Troubleshooting
Pages here cover the things most likely to go wrong during setup and the terms the in-product Doctor page uses that aren't self-explanatory.
If your issue isn't here, email support@greenslope.io. Every support answer that isn't already in docs is a docs bug — we add the answer here and close the ticket.
First trace doesn't arrive
After finishing a quickstart, the dashboard's Live traces view is empty.
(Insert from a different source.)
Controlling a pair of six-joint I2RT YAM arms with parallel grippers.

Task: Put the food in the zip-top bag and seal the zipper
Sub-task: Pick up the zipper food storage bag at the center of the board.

Work through these in order.
1. Is the ingest key set?
echo $GREENSLOPE_INGEST_KEY
# Should print gs_ing_live_…If it's unset, the SDK may silently send requests without the header
and we return 401. In Node, enable the OTel debug logger to see:
import { diag, DiagConsoleLogger, DiagLogLevel } from "@opentelemetry/api"
diag.setLogger(new DiagConsoleLogger(), DiagLogLevel.DEBUG)Look for 401 responses from ingest.greenslope.io.
2. Is the URL right?
The path is /v1/otel/v1/traces. The double /v1 is deliberate — don't
collapse. Wrong values and their failures:
| URL | What happens |
|---|---|
.../v1/traces | 404. Missing outer /v1/otel. |
.../v1/otel | 404. Missing inner /v1/traces. |
.../v1/otel/v1/logs | 404. Logs aren't accepted in V1. |
3. Did the SDK start before your app imports frameworks?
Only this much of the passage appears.